In the recent RENOS case [2018 EWCA Civ 230], the Court of Appeal has provided helpful clarification regarding the calculation of total loss of a vessel when an Owner seeks to abandon the vessel as a constructive total loss (or a 'CTL'). 

Under the Marine Insurance Act 1906, an Owner wishing to abandon a badly damaged CTL vessel to underwriters can do so in certain circumstances, in which case the loss is treated as an actual total loss rather than a partial loss.  A vessel can usually be treated as a CTL where the costs of repair would exceed the repaired value of the vessel; hence the importance of what costs can be taken into account when assessing the overall costs of repairing the vessel?  This issue can be highly relevant where a vessel is badly damaged but not lost; simply put, is she worth repairing or should she be regarded as a CTL? Often underwrites and the Owner disagree! 

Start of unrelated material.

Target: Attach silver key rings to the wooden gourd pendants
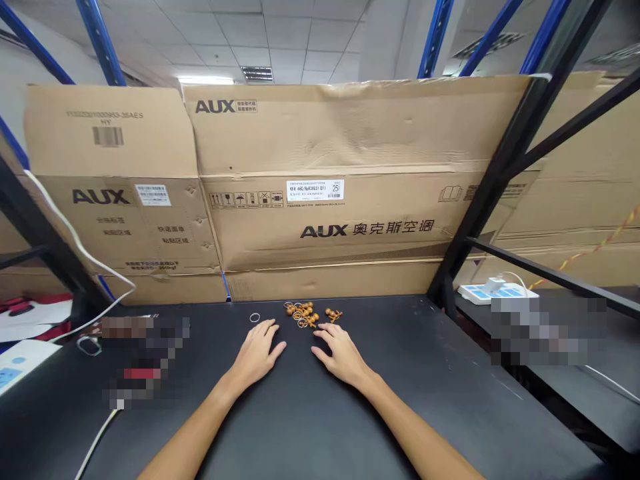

Prior to the Court of Appeal’s decision (which has upheld the first instance decision of Mr Justice Knowles), insurers of vessels were usually able to proceed on the basis that the costs of recovering or repairing a damaged vessel incurred prior to a notice of abandonment (required by the MIA 1906) were not to be taken into account when assessing if the vessel was rightly a CTL.  This suited underwriters by reducing overall repair costs and, therefore, the likelihood of a vessel being a CTL.  The Court of Appeal has now decided that costs of recovery and/or repair incurred before the Owner tenders a notice of abandonment are to be taken into account when assessing if the vessel is a CTL – effectively reversing the approach that is usually taken by insurers.

The Court of Appeal also decided that SCOPIC costs fall to be included as costs incurred when assessing if the vessel is a CTL – again, which was not previously the approach usually taken.

The RENOS might be appealed to the Supreme Court.  If not, or if it is and the decision of the Court of Appeal is upheld, this new approach should make it harder for underwriters to defend claims that a badly damaged vessel has been properly abandoned as a CTL.